_EXERCISE_: Could you retype exactly the lines below between the one holding "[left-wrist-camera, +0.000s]" and the one holding "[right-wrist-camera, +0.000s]", inclusive, leaving out any pictures?

_RECORDS PROVIDED_:
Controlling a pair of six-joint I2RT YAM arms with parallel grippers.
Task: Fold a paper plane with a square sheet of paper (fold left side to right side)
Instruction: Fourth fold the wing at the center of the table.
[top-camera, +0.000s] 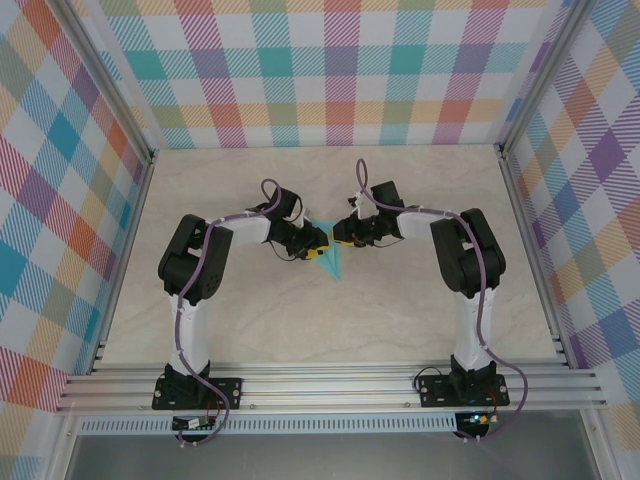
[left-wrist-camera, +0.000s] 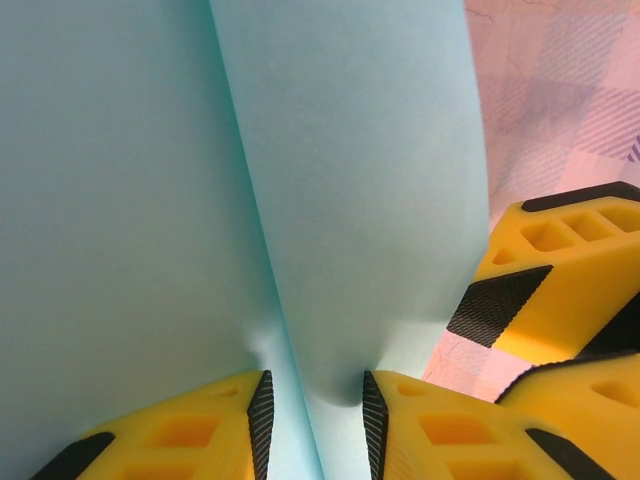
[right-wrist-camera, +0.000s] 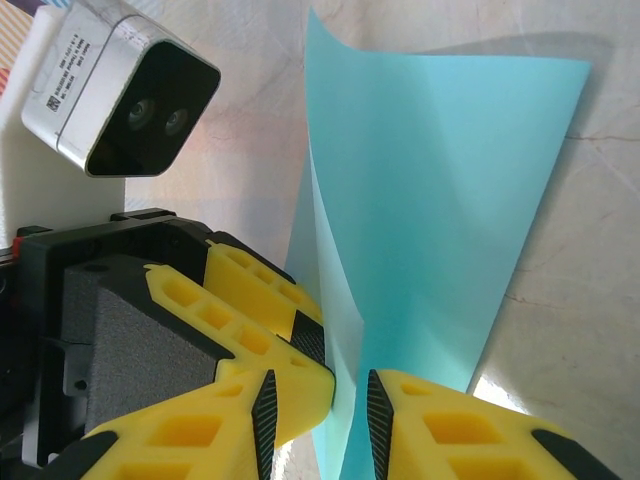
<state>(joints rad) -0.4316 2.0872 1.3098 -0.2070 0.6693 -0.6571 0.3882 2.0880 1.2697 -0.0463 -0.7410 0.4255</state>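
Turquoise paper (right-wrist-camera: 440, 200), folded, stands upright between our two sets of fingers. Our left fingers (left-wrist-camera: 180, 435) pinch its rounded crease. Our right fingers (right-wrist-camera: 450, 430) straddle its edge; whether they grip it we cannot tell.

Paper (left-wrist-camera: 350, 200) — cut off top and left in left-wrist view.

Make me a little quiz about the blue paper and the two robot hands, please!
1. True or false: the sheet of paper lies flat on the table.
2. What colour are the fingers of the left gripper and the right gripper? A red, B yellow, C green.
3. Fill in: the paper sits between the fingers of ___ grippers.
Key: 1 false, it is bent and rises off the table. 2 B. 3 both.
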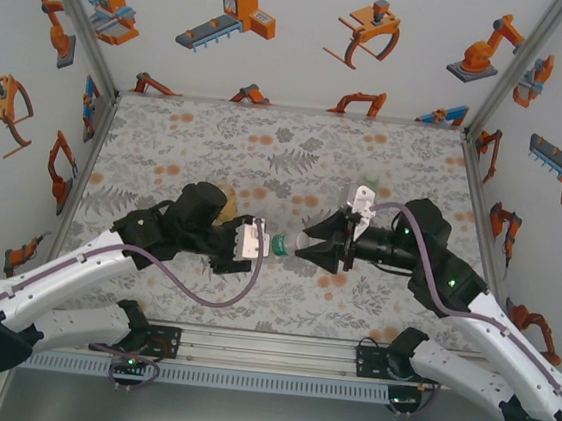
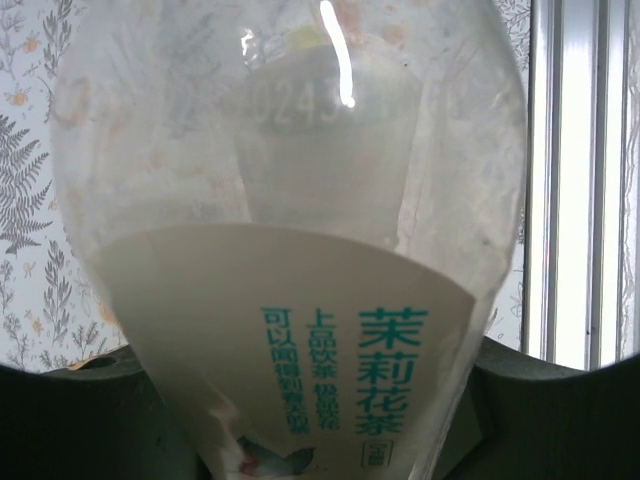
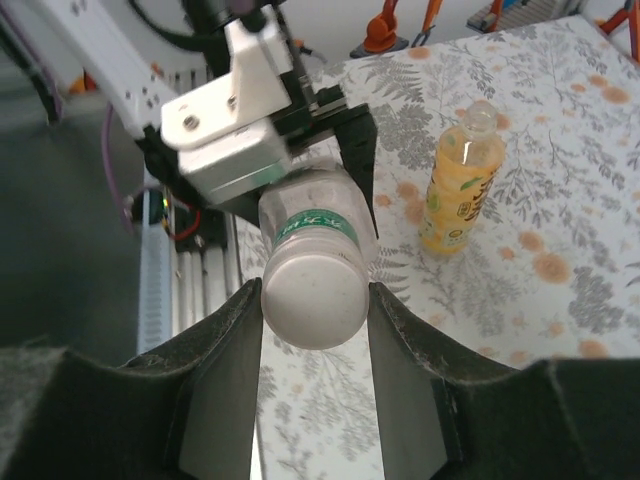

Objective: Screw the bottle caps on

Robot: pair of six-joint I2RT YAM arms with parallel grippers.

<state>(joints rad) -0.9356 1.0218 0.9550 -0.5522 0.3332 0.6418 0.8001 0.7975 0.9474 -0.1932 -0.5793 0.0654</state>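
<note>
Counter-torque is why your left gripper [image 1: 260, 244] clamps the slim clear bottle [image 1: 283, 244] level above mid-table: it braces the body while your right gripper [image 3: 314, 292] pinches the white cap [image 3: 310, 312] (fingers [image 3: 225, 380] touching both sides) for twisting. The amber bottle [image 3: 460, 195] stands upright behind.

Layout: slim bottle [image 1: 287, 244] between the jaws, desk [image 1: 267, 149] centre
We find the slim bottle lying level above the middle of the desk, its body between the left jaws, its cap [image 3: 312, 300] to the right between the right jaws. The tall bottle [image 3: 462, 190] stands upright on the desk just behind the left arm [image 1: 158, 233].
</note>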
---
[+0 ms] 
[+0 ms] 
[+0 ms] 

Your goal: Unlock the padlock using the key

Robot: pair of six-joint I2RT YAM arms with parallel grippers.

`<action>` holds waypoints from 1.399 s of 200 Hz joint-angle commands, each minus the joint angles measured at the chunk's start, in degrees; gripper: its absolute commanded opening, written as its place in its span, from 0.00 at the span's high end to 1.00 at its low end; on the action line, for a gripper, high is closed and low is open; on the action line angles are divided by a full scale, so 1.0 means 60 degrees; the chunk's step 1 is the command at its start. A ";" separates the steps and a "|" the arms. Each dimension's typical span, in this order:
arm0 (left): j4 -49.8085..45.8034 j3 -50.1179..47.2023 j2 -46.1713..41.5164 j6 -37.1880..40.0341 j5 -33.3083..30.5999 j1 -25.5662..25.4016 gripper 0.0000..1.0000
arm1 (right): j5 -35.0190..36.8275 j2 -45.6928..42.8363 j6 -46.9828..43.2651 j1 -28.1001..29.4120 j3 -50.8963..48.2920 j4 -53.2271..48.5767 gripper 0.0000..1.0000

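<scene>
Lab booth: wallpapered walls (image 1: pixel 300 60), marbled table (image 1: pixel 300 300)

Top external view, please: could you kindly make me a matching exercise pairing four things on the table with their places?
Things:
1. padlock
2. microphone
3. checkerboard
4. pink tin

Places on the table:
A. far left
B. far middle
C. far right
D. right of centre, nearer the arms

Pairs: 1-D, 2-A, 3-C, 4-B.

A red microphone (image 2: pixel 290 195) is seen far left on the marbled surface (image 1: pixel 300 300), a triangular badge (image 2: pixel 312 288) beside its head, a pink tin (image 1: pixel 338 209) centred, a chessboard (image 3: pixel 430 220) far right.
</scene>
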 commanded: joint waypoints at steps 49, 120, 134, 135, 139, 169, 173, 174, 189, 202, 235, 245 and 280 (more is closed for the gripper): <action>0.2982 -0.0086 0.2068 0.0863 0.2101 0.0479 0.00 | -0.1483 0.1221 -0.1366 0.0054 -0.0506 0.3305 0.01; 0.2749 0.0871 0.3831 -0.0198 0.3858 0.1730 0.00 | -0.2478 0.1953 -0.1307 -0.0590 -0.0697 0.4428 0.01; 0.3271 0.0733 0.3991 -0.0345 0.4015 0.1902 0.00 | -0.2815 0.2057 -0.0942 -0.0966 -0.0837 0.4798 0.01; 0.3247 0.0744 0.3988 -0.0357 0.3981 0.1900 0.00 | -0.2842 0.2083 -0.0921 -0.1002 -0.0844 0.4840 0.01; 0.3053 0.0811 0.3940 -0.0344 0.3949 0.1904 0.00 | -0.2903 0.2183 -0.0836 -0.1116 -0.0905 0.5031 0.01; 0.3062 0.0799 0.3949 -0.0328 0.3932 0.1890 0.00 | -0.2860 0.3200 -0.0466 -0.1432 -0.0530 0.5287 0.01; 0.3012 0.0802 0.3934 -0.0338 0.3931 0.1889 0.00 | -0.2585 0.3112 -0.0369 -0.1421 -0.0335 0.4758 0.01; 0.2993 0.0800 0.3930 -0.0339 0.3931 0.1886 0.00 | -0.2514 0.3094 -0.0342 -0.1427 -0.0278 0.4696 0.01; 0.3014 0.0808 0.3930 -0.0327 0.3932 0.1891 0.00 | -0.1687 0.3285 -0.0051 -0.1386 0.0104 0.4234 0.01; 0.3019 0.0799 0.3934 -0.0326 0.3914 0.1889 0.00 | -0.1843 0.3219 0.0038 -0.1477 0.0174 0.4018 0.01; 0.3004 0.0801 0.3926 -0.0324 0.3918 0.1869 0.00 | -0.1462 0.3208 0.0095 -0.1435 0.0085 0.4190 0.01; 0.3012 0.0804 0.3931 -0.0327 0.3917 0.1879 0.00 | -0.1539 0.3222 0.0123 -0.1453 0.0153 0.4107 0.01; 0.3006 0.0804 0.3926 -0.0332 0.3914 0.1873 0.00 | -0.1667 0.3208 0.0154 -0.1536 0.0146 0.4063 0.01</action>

_ANSWER TO THIS TASK_:
[left-wrist-camera, +0.000s] 
[right-wrist-camera, +0.000s] 

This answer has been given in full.